Wednesday, March 04, 2009

A Cigar with Sal

The night was late. The drinks were deep. The cigar bar was located well off the Strip, hidden in the depths of the side streets and alleys.

The man seemed to be waiting for me, his steel-grey eyes framed by his steel-grey hair. He beckoned me to him, his hand waving me to him behind a cloud of cigar smoke.

“Come. You talk to me. You are?”

“WM”

“WM. We talk.” The alcohol flowing through my veins substituted trust, the fatigue in my mind replaced wary, and I gave him my complete and utter confidence. I sat down with my cigar and listened.

“I am Salvatore, you call me Sal. And now we talk of things, you and I, and I tell you of the World.” I stared into his eyes. Even at forty I felt a child beside this man. His cold grey eyes had seen so much more than me. This man had seen and experienced The World.

“The world is in a difficult place, my friend. I have been in Vegas for over thirty years. Recessions have come and gone, but nothing, nothing has been like what I am seeing today. My restaurant”, he waved aimlessly around him, “ My restaurant, the food receipts are down ten percent, the bar is down over thirty percent. I have never seen what I am seeing today. Even the conventions like you are attending do not help my business.”

I did not ask him how he knew I was at a convention. He would know. He continued. “And the real estate. Condominiums were sold before they are built. For hundreds of thousand of dollars. And now those owners. Those owners lose everything. Sometimes the buildings are not being built. All. All of them bankrupt.”

I inhaled my cigar, savoring the pungent aroma, trying to enjoy the taste, but his weary message made it difficult to enjoy my guilty pleasure.

“I tell you, my friend, this is nothing like we have seen before. It will be years, years before it passes.”

I nodded silently, letting the older man continue his rant. “The best years. Those were the 60s, the 70s”. He smiled ruefully. “My friend, do you know what the women were like back then?” He smiled at me and I nodded my head no, telling him I was barely born.
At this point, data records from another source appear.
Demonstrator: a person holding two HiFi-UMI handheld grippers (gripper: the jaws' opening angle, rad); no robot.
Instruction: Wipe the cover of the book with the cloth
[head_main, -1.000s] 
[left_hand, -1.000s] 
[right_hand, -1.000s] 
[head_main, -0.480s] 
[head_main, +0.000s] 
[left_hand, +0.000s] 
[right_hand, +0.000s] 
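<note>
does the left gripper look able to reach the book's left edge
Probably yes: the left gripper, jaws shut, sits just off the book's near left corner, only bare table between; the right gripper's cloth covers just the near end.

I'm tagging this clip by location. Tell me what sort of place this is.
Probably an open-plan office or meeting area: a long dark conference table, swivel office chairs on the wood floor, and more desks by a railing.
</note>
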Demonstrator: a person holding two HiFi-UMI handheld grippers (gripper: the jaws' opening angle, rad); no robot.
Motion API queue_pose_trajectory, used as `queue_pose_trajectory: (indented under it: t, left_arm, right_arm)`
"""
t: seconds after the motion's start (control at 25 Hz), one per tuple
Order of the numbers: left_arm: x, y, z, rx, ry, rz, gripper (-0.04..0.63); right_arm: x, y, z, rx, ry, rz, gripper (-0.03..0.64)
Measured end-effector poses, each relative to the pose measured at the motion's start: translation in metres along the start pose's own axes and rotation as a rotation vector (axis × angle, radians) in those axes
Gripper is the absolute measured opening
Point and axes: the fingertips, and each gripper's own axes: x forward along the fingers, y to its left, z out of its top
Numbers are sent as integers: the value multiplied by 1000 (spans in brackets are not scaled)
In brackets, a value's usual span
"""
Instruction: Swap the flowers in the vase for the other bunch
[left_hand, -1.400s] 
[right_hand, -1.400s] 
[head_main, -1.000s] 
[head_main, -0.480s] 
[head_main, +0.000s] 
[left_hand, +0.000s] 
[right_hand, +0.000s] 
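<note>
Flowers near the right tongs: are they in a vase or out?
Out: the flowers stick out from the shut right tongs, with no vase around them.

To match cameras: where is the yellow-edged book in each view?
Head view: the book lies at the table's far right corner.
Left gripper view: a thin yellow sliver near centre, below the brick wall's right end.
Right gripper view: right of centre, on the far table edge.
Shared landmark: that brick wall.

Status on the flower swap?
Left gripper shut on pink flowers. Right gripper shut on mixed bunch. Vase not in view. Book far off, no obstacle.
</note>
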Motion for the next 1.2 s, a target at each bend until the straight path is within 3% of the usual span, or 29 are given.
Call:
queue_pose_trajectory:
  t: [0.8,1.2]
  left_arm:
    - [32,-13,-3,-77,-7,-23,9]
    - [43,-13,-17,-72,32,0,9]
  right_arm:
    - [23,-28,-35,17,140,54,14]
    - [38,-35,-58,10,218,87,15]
He laughed out loud. “Oh my God! The women! But today…they are like the economy, both are now are so cold!” He laughed at his own joke, then shrugged his shoulders.

“SoWM,all I can say to you is to enjoy what you have today, because things are only going to get more difficult, my friend. We are entering a new world.”

He gazed at me through the cigar smoke, as if daring me to take his advice.